Problem to work on:
Scan each line of the entries below for the word "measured" and count the ones where it appears. The answer is that number alone.

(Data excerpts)
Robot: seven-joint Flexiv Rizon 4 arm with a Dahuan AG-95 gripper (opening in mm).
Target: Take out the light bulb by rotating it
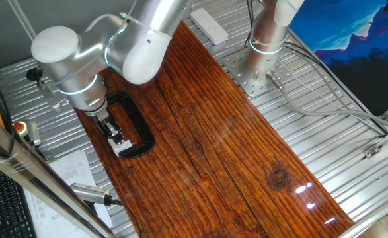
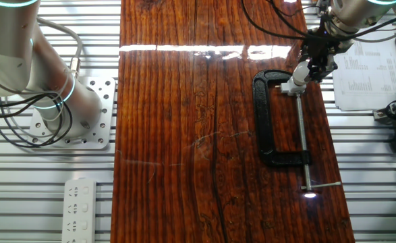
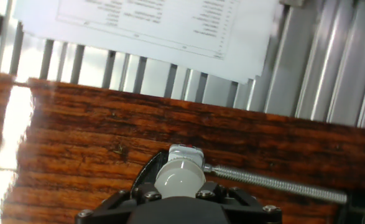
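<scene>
The light bulb (image 1: 123, 147) sits in a socket block clamped by the black C-clamp (image 1: 135, 125) so it stays fixed. From the other fixed view, the end effector (image 2: 304, 70) meets it. Hand view: fingers close around the dome, seemingly gripping to twist.

Light is even and bright from overhead in all three feeds. On my one fixed view the varnished table (image 1: 246, 158) throws small white glare spots near its lower right end; focus is sharp across the board. The other fixed view shows a long glare band across the far end of the wood and one bright spot by the clamp (image 2: 278, 118) screw tip. Shadows there are soft and short. Slight bending of the straight slats toward the frame edges. Hand view: a washed-out glare patch on the wood at left, the paper sheet (image 3: 151, 25) nearly overexposed, the light bulb (image 3: 180, 177) soft, close and out of focus.
</scene>
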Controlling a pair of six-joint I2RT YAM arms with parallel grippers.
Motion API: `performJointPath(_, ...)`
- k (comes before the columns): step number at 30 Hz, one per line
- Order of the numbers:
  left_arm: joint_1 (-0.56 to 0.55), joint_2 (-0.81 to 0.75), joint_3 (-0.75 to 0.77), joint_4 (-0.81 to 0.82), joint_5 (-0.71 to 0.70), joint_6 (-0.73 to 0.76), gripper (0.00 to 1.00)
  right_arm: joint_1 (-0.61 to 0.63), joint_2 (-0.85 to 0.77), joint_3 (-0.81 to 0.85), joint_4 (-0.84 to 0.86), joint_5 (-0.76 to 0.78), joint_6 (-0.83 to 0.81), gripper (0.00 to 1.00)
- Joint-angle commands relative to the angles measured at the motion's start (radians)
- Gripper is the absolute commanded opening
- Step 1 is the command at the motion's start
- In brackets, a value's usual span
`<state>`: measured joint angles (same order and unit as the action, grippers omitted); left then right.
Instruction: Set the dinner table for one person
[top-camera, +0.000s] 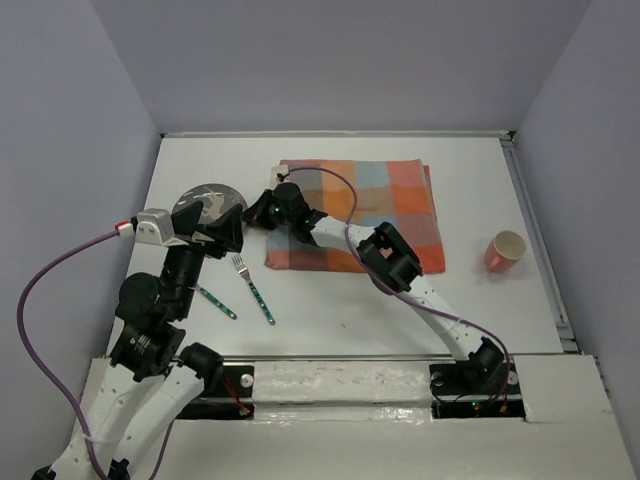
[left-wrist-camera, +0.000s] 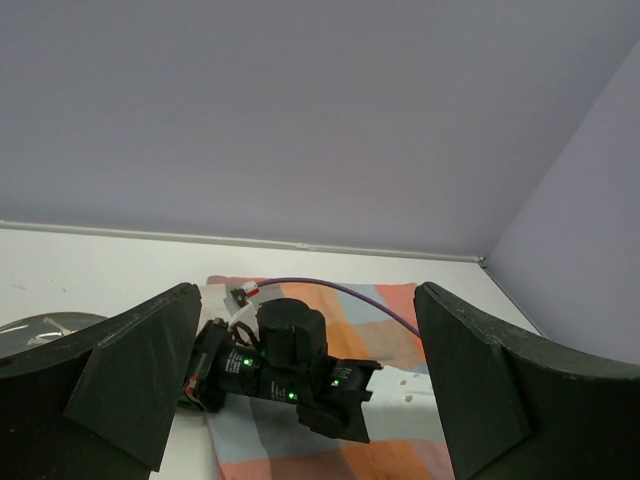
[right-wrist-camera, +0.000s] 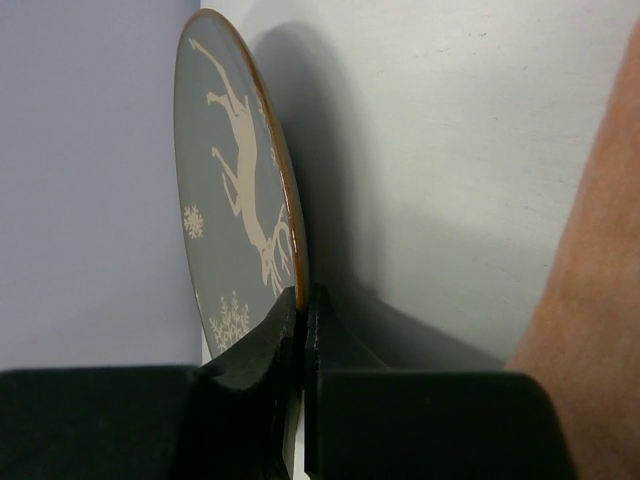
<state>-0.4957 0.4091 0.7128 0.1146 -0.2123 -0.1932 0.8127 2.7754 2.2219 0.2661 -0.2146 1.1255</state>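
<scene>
**A:** How is the reindeer plate (right-wrist-camera: 238, 195) held?

**B:** It is pinched at its rim by the right gripper (right-wrist-camera: 303, 305), with the jaws closed thin on the edge. A rim grip is probably chosen because a flat plate gives no other purchase. It cannot be told whether the plate is lifted clear.

**A:** And the other arm?

**B:** The left gripper (left-wrist-camera: 307, 292) is held just beside the plate with its jaws spread wide and nothing between them. It is judged to be waiting.

**A:** Where is everything on the dinner table (top-camera: 340, 325)?

**B:** In the top view the plate is found at about ten o'clock from the table's middle. The checkered cloth (top-camera: 400, 200) is spread at twelve, and the right arm is stretched across it to reach the plate. A pink cup (top-camera: 506, 250) is set at three. A fork (top-camera: 252, 287) and a second teal-handled utensil (top-camera: 216, 302) are laid at eight.

**A:** So which step is in hand?

**B:** The plate is probably being taken towards the cloth.
</scene>
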Motion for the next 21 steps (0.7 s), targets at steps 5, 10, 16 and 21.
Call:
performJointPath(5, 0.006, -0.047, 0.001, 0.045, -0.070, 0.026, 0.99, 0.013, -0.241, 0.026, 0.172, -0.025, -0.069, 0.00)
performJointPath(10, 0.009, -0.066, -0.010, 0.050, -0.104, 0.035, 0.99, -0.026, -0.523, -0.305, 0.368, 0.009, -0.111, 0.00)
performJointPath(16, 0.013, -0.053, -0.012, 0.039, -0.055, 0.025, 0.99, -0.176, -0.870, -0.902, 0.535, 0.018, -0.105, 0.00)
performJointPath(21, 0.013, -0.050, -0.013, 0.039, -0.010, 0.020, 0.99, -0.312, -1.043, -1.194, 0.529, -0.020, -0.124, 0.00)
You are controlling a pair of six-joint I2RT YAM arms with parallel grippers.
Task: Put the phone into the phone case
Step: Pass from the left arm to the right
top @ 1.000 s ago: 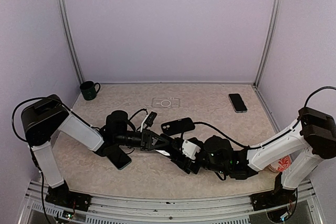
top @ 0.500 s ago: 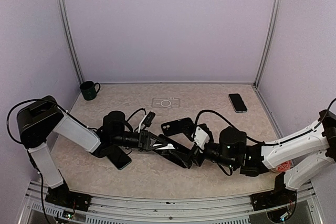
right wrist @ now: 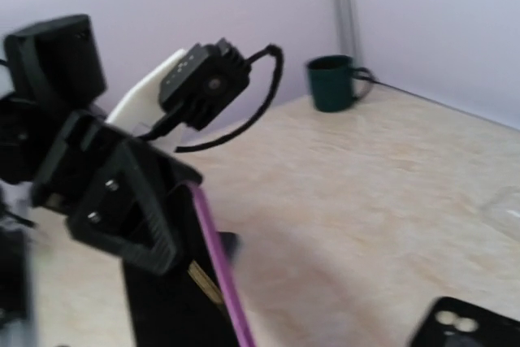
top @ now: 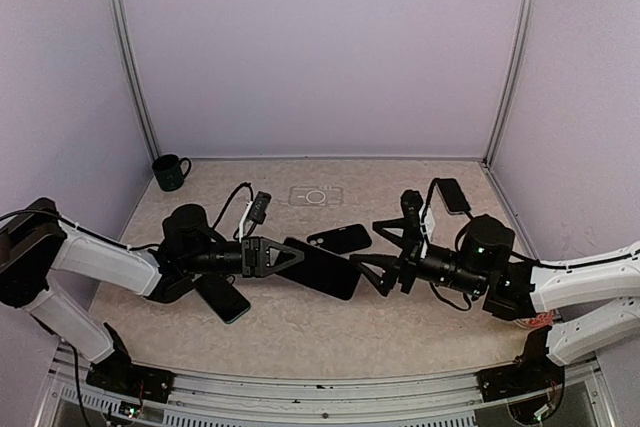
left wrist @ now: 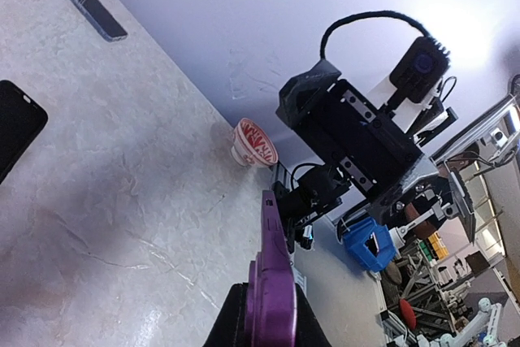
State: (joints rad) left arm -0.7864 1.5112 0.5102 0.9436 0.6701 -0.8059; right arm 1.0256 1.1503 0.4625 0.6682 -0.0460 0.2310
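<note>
Pinching the phone (top: 322, 269) by 1 short end, the left gripper (top: 283, 255) is closed flat on it at the middle of the table (top: 300, 329); whether the phone's far end touches the surface cannot be told. From above the phone reads as a plain black slab, while both wrist views catch its purple edge (left wrist: 270, 282). The right gripper (top: 372, 250) faces it with its 2 fingers spread wide, just beyond the phone's free end and holding nothing; its own camera view is blurred and does not show those fingers clearly. The black phone case (top: 340, 238) lies flat just behind the phone, and only its corner shows in the right wrist view (right wrist: 463, 324). A second phone (top: 452, 195) at the back right is partly covered by the right wrist camera, and a third phone (top: 226, 300) lies half under the left arm. The patterned cup (left wrist: 253, 142), plain in the left wrist view, is mostly hidden behind the right arm from above. Bare table lies toward the near edge and around the green mug (top: 170, 172).
</note>
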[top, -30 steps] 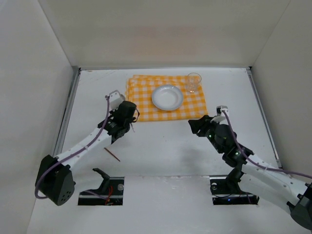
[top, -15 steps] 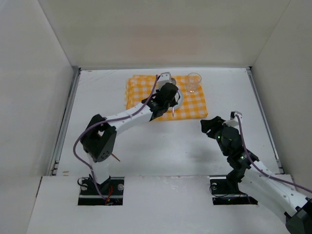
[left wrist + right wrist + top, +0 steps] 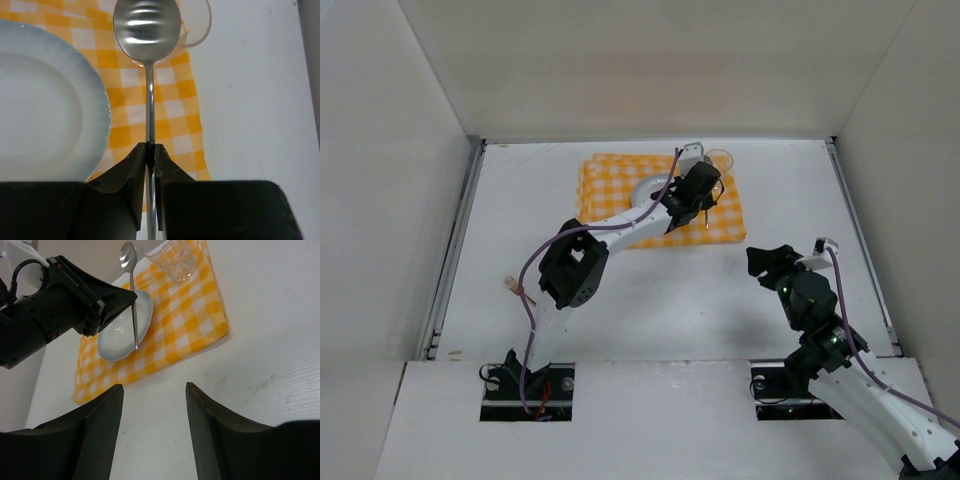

Expected output:
2